**What this task involves:**
Take every line of the material and reproduce it exactly.

--- Exercise data ---

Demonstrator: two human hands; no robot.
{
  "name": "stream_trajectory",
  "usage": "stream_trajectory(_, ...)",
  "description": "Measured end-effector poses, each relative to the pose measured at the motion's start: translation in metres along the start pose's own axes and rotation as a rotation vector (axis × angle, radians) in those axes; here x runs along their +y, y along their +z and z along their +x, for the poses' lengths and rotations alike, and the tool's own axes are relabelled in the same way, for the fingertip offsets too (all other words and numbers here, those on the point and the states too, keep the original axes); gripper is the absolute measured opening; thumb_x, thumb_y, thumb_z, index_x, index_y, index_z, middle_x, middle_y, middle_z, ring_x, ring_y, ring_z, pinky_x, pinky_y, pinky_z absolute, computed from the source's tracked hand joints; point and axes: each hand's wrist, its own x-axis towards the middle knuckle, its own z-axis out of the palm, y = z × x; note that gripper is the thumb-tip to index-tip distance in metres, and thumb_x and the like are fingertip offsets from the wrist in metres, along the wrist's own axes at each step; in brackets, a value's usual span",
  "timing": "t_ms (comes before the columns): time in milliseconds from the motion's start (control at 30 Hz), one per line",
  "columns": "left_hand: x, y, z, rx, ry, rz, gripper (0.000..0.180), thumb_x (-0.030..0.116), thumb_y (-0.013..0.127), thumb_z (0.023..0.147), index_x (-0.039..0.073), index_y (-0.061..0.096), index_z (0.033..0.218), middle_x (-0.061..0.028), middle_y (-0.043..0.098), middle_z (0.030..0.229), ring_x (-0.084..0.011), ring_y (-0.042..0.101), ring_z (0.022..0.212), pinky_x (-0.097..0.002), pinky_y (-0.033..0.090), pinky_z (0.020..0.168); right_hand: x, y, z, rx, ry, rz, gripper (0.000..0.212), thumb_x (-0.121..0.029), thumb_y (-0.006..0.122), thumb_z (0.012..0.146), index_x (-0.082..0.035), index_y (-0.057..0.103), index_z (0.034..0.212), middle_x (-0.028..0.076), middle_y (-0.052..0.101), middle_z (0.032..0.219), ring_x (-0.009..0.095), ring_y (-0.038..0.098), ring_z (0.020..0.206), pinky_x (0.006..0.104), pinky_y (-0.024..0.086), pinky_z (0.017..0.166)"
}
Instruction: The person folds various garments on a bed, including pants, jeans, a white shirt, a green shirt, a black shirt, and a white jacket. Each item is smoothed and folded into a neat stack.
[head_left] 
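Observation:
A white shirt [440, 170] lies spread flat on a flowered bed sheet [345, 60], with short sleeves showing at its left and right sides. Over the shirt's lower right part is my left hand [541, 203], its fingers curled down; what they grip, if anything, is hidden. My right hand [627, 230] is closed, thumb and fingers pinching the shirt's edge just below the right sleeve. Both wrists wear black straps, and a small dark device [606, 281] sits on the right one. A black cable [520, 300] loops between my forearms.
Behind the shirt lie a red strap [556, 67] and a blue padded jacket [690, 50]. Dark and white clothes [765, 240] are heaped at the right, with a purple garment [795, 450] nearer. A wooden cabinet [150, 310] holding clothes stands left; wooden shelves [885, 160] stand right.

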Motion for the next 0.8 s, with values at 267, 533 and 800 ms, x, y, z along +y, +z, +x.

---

**Expected answer:**
Demonstrator: two human hands; no robot.
{
  "name": "stream_trajectory",
  "usage": "stream_trajectory(_, ...)",
  "description": "Measured end-effector poses, each relative to the pose measured at the motion's start: translation in metres along the start pose's own axes and rotation as a rotation vector (axis × angle, radians) in those axes; here x runs along their +y, y along their +z and z along their +x, for the poses' lengths and rotations alike, and the tool's own axes are relabelled in the same way, for the fingertip offsets too (all other words and numbers here, those on the point and the states too, keep the original axes); gripper is the absolute measured opening; thumb_x, thumb_y, thumb_z, index_x, index_y, index_z, middle_x, middle_y, middle_z, ring_x, ring_y, ring_z, pinky_x, pinky_y, pinky_z absolute, computed from the source's tracked hand joints; point and axes: each hand's wrist, its own x-axis towards the middle knuckle, its own z-axis out of the palm, y = z × x; note that gripper is the thumb-tip to index-tip distance in metres, and thumb_x and the like are fingertip offsets from the wrist in metres, along the wrist's own axes at each step; in brackets, a value's usual span",
  "timing": "t_ms (comes before the columns): time in milliseconds from the motion's start (control at 30 Hz), one per line",
  "columns": "left_hand: x, y, z, rx, ry, rz, gripper (0.000..0.180), thumb_x (-0.030..0.116), thumb_y (-0.013..0.127), thumb_z (0.023..0.147), index_x (-0.039..0.073), index_y (-0.061..0.096), index_z (0.033..0.218), middle_x (-0.061..0.028), middle_y (-0.043..0.098), middle_z (0.030..0.229), ring_x (-0.084..0.011), ring_y (-0.042..0.101), ring_z (0.022..0.212), pinky_x (-0.097..0.002), pinky_y (-0.033..0.090), pinky_z (0.020..0.168); right_hand: x, y, z, rx, ry, rz, gripper (0.000..0.212), thumb_x (-0.121..0.029), thumb_y (-0.006..0.122), thumb_z (0.012..0.146), index_x (-0.082..0.035), index_y (-0.057..0.103), index_z (0.034..0.212), middle_x (-0.028..0.076), middle_y (-0.052..0.101), middle_z (0.032..0.219), ring_x (-0.009..0.095), ring_y (-0.038..0.098), ring_z (0.020..0.206), pinky_x (0.006..0.104), pinky_y (-0.024..0.086), pinky_z (0.017..0.166)"
}
Instruction: The person folds various garments on a bed, including pants, jeans, a white shirt, a green shirt, a black shirt, and a white jacket. Each item is smoothed and folded into a neat stack.
[head_left] 
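Observation:
A white shirt [440, 170] lies spread flat on a flowered bed sheet [345, 60], with short sleeves showing at its left and right sides. Over the shirt's lower right part is my left hand [541, 203], its fingers curled down; what they grip, if anything, is hidden. My right hand [627, 230] is closed, thumb and fingers pinching the shirt's edge just below the right sleeve. Both wrists wear black straps, and a small dark device [606, 281] sits on the right one. A black cable [520, 300] loops between my forearms.
Behind the shirt lie a red strap [556, 67] and a blue padded jacket [690, 50]. Dark and white clothes [765, 240] are heaped at the right, with a purple garment [795, 450] nearer. A wooden cabinet [150, 310] holding clothes stands left; wooden shelves [885, 160] stand right.
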
Motion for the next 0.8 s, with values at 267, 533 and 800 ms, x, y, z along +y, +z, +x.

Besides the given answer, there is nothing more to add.